I’d absolutely support a “Vision Zero” approach. We’re too accepting of traffic deaths as somehow inevitable, and should be working to design a traffic system that is safer and more accessible to everyone. I’m especially interested in design changes that naturally calm traffic, narrowing lanes and adding separated bicycle lanes to naturally discourage speeding. It’s important that everyone who lives in Ward 3, and everyone who visits our Ward to work and play feels invited to drive safely, and can clearly understand the traffic system we’ve built. I also support expanding transportation options that reduce traffic overall, as part of a comprehensive strategy to reduce traffic fatality.

10. What do you hope to accomplish to make Minneapolis and your ward better for bicycling and walking by the end of your term, if you are elected?

I want to see the Washington Avenue transformation-in-progress come to fruition, and a similarly comprehensive plan enacted for University Avenue SE and 4th Street SE, which I view as the next least safe streets in the Ward.
I want to continue the community conversation that’s begun around restoring Hennepin and 1st Ave NE to two-way traffic, and move forward with a plan that calms traffic and improves bikeability in the Central-Hennepin corridor.
The city doesn’t operate Metro Transit, but I'll use the office of City Council to advocate for improved mass transit options for moving within the Ward, including a route on Marshall serving the new density there, a route that connects Downtown East to the North Loop on Washington without detouring to City Center, and improved East-West routes in Northeast to facilitate less car-oriented lifestyles throughout the Ward.

Ward Specific Questions

a) The University/4th St corridor has been identified by the city as a protected bikeways project in 2018-2019. Do you support these improvements?

Already partially answered above, but I'll reiterate: yes. University/4th Street feel unsafe, are driven too fast, and have lane shifts that are confusing even at safe speeds, especially when snow obscures painted lanes. A complete streets makeover is badly overdue, especially on a corridor widely travelled by students that connects University bikeways to downtown bikeways.

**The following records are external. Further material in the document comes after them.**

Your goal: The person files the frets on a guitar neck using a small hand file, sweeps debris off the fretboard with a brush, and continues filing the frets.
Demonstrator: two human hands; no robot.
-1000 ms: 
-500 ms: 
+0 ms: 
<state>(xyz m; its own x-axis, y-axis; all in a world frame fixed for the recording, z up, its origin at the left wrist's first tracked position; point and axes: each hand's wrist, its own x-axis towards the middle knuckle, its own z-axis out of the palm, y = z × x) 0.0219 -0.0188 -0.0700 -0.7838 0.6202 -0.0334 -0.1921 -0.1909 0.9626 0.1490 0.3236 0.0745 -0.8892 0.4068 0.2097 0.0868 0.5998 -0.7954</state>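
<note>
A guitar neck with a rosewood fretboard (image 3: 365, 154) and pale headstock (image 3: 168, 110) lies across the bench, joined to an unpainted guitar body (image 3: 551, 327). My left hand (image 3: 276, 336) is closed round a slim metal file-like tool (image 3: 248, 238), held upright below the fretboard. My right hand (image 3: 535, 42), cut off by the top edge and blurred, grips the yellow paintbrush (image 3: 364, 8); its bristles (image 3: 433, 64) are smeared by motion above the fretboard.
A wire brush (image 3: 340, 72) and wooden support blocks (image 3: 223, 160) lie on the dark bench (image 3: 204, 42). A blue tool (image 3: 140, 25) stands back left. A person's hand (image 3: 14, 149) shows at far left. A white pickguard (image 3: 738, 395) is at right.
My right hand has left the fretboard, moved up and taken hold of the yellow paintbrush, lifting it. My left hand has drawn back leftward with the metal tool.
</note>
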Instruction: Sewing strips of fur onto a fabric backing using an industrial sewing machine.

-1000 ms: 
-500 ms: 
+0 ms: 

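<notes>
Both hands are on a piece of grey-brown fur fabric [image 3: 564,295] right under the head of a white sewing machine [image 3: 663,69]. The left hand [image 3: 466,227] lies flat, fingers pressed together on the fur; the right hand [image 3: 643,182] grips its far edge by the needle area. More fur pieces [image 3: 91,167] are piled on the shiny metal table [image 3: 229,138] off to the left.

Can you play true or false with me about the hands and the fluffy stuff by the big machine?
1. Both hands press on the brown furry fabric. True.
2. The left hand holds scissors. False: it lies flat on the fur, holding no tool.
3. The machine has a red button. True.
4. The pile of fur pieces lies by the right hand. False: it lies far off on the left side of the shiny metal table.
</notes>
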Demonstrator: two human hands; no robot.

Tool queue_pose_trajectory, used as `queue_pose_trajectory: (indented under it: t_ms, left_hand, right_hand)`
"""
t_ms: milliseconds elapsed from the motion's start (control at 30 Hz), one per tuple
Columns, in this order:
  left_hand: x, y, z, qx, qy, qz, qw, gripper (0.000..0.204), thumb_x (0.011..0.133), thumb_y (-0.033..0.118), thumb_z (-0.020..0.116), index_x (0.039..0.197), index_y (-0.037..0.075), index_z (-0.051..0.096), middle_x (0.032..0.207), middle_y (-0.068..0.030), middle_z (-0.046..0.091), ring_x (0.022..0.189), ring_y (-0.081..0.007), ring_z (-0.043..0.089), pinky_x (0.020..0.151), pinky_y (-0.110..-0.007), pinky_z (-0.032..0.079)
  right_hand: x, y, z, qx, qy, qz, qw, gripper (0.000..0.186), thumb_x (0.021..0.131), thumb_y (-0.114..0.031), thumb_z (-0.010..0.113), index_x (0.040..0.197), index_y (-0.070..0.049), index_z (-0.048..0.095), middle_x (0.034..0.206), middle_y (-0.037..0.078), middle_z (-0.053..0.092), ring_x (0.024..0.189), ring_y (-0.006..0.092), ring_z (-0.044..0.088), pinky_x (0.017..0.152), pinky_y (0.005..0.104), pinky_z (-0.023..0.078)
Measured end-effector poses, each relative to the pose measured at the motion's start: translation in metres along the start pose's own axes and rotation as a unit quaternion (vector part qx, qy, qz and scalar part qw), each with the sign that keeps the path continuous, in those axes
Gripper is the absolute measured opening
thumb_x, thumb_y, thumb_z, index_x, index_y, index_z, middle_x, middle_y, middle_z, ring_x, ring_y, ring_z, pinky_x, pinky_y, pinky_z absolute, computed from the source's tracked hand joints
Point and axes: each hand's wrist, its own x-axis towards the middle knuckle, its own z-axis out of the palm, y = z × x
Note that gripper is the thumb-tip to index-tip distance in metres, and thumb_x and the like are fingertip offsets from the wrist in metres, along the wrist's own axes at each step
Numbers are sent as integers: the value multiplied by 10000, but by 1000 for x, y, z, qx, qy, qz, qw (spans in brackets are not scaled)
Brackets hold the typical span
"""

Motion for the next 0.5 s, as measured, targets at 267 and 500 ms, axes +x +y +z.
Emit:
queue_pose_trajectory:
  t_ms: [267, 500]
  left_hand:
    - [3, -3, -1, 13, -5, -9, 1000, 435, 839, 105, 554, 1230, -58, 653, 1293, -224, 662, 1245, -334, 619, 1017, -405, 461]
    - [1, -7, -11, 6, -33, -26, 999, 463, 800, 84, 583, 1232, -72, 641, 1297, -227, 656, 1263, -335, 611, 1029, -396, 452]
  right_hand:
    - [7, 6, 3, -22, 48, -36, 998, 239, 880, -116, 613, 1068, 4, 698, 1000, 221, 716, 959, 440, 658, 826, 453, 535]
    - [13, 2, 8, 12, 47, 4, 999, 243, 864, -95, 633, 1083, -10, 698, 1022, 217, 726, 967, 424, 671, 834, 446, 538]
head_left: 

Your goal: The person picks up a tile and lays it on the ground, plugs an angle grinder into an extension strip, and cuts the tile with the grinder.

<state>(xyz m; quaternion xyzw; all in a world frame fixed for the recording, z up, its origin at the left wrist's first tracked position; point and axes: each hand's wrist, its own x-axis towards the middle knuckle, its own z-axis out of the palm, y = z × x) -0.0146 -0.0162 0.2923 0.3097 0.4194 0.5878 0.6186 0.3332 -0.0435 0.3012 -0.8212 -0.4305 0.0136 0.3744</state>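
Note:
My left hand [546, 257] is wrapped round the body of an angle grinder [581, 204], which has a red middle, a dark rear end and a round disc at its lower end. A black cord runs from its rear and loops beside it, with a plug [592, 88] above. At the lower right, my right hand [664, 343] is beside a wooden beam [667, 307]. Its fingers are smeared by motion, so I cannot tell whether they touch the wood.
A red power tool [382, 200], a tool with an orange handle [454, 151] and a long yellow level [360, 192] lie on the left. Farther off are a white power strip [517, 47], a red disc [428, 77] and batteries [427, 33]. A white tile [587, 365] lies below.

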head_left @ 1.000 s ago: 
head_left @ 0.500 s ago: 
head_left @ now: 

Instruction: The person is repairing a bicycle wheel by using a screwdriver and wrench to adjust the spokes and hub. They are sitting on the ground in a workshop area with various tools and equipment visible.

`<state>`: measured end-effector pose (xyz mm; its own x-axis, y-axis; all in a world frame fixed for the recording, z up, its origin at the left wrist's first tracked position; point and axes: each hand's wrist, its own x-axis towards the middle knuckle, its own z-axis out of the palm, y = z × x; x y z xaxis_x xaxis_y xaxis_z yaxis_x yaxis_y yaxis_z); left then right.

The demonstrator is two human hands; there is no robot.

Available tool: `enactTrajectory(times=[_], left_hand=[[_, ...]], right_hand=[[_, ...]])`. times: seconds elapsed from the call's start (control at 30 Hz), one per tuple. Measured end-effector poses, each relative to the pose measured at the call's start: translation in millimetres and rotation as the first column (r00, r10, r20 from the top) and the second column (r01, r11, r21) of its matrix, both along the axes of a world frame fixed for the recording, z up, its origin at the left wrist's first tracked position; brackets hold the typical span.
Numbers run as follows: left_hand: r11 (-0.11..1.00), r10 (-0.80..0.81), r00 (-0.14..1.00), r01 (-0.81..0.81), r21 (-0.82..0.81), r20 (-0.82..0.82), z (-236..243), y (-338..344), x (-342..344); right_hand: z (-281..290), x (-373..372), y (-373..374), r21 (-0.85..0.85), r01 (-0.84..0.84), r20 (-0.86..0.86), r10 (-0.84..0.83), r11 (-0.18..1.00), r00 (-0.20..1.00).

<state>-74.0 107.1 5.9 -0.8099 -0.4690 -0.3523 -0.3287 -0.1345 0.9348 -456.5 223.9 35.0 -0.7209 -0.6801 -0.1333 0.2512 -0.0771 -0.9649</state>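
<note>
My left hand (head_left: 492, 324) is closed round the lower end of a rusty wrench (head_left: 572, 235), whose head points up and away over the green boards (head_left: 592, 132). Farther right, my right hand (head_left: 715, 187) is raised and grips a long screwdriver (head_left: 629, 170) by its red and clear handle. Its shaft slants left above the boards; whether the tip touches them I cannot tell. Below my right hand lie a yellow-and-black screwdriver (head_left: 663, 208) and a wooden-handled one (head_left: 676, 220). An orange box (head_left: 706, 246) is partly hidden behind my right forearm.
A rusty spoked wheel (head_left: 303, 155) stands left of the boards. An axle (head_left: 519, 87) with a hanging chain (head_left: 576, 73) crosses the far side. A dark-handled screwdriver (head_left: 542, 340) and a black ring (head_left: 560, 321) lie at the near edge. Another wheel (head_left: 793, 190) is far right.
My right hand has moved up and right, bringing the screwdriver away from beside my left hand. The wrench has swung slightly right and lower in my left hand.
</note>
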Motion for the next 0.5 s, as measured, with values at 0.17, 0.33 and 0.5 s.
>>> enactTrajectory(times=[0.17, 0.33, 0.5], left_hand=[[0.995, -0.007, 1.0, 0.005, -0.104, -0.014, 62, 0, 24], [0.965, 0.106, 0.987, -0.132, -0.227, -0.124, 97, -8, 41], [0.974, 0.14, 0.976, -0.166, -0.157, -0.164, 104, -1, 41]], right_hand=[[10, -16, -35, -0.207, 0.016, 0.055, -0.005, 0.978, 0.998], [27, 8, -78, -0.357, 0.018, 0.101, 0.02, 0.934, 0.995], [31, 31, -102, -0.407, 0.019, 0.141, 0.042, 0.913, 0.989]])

b) The 2016 Hennepin/First Avenue Transportation Study looked at opportunities to improve Hennepin and 1st Avenue NE between Main Street and 7th St. Options include adding protected or unprotected bike lanes, widening sidewalks, and potentially converting to two-way traffic. These streets will be repaved soon, which presents an opportunity to make some changes. What would you like to see done on Hennepin and 1st Avenue NE in this area?

I'm aware that there's a community engagement process happening, and what I most want is for the stakeholders who will live with and use those streets every day to have their voices heard. It sounds like the neighborhood generally sees a value in restoring two-way traffic, both to calm traffic and to enable some re-working of some confusing and unsafe intersections around 6th St and 1st Ave/Hennepin. I would like to see separated bike lanes as part of the plan, to connect downtown to Northeast and Southeast more safely and efficiently.